Хава уложила в чемодан детские вещи, документы и фотографии, взяла сына за руку, и они пошли на вокзал в надежде как-то выбраться из Киева. Давид получил повестку и прежде, чем отправиться на призывной пункт, пошёл проводить жену и сына. Комнату и вещи оставили на Полину, понимая, что она сама здесь на птичьих правах.
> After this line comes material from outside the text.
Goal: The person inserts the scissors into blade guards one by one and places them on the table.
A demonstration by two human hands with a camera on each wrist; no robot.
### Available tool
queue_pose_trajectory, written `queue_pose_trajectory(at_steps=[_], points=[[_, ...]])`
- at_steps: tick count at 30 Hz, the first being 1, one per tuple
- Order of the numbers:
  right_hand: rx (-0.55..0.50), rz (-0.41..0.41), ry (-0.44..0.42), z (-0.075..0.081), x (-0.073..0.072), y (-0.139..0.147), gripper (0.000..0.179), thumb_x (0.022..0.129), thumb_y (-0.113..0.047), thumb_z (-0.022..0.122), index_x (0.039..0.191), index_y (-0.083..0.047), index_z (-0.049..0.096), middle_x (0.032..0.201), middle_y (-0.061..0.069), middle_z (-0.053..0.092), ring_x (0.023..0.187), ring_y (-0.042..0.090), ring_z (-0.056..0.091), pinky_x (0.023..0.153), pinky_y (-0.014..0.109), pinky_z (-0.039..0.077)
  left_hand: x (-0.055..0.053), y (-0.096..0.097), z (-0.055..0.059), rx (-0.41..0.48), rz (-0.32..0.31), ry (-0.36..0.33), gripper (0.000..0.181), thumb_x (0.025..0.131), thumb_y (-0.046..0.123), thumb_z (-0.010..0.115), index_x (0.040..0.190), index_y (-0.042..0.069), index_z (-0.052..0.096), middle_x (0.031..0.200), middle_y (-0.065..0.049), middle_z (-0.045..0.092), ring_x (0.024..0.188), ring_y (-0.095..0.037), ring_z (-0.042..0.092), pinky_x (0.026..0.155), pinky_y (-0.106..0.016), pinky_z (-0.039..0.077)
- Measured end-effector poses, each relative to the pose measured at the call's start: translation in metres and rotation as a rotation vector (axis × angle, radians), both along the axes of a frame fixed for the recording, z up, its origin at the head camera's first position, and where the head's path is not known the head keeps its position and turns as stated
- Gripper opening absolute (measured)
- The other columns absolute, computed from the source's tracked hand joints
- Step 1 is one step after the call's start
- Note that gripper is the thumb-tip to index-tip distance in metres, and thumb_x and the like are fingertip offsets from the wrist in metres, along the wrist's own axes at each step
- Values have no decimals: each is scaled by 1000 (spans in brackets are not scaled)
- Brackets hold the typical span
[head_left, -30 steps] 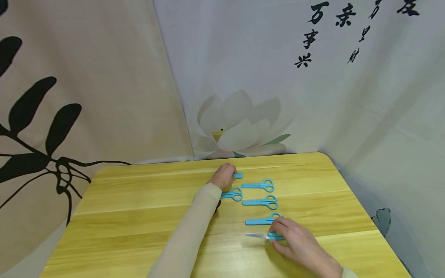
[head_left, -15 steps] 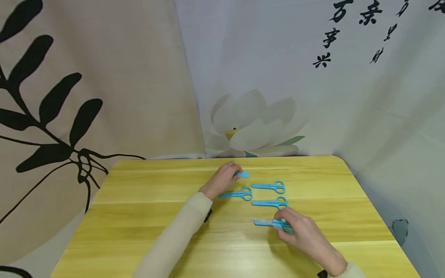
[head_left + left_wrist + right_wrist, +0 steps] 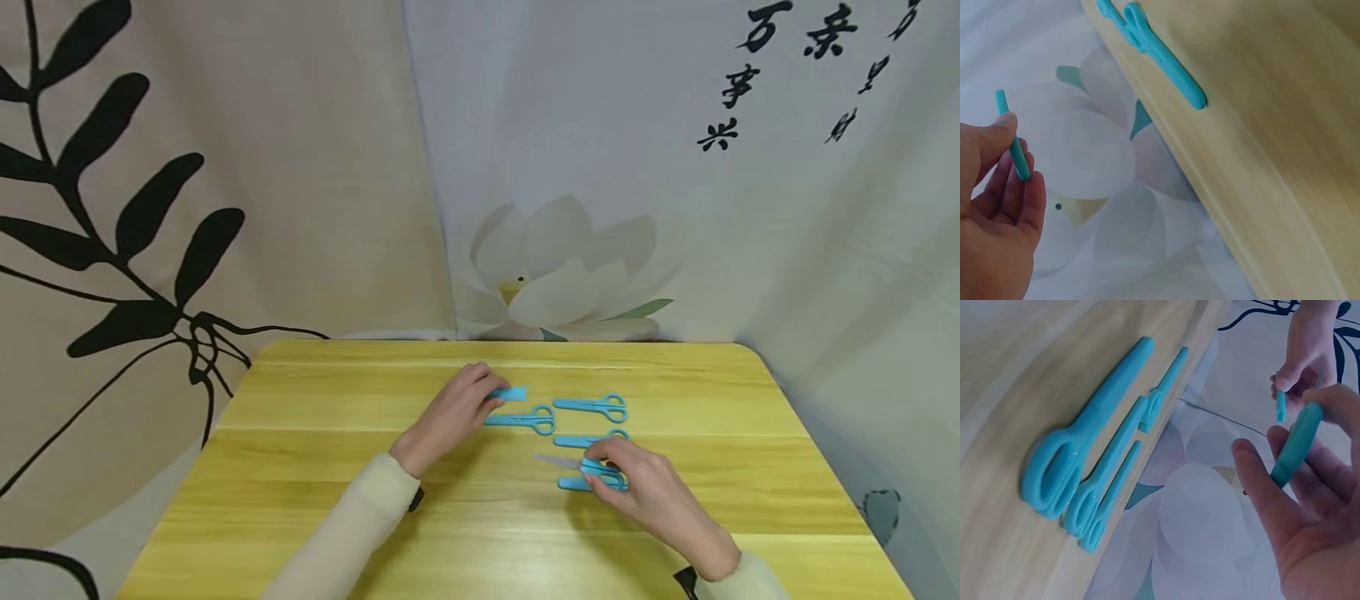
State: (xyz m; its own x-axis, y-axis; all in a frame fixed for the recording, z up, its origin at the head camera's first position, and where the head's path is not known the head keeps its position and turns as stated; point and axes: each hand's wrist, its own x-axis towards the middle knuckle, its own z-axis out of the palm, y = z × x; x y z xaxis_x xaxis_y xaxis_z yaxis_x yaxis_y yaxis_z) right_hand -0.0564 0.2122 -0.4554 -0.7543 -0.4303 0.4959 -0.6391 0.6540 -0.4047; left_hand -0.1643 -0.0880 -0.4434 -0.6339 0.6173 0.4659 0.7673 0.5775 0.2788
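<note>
In the head view my left hand [image 3: 450,412] pinches a turquoise scissor sheath [image 3: 513,393] near the far part of the table. The left wrist view shows this sheath [image 3: 1020,159] between thumb and fingers. My right hand [image 3: 645,483] grips the turquoise handles of a pair of scissors [image 3: 557,460], its bare blade pointing left toward the sheath. The blade is mostly hidden in the right wrist view, where the handle [image 3: 1297,444] shows in the fingers. Blade and sheath are apart.
Several sheathed turquoise scissors lie on the wooden table: one pair [image 3: 521,420] by the left hand, one [image 3: 590,406] farther right, one [image 3: 577,441] below that, and one [image 3: 573,483] under the right hand. A printed curtain [image 3: 337,208] hangs behind the table's far edge.
My right hand has lifted the scissors and moved them away from the near side, over the nearest sheathed pair. My left hand has come slightly nearer with the sheath. The head view has shifted.
</note>
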Motion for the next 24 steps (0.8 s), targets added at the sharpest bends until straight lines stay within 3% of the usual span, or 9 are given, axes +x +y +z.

При немцах, чтобы выжить, Поля пошла работать на фабрику, где шили одежду для армии. В квартире появлялись и исчезали новые соседи. Два года Поля жила в страхе, что её вот-вот выбросят на улицу, но её никто не трогал. Киев освободили. Фабрика продолжала шить одежду для армии, а с комнатой начались неприятности. Однажды вечером её посетил управдом — вошёл без стука, по-хозяйски осмотрел комнату и посоветовал ей искать другое жильё, намекнув, что за работу на немцев по головке не погладят. Ещё через пару дней он пришёл с участковым милиционером, и они дали ей два дня на сборы. Эти два дня определили её дальнейшую жизнь, и, по меньшей мере, часть её предвоенных снов сбылась.

С первых дней работы на фабрике Полина испытывала душевное расположение к Вере Ивановне — пожилой работнице, учившей её шить. Теперь она решилась просить у неё совета. В обеденный перерыв Полина рассказала Вере Ивановне свою историю, и в тот же день после работы Вера Ивановна осталась с ней в раздевалке и дала простой житейский совет. Выходило, что Полине нужен защитник, с которым управдом не станет связываться. В том, что управдом не чист на руку и что у него рыльце в пуху, Вера Ивановна не сомневалась. После ранения вернулся на фабрику наладчик Николай Тимофеевич. Своего жилья у него не было, обещали и не давали, пока он ночевал на столах в парткоме. Вера Ивановна успела поговорить с ним, и он согласился поселиться у Поли.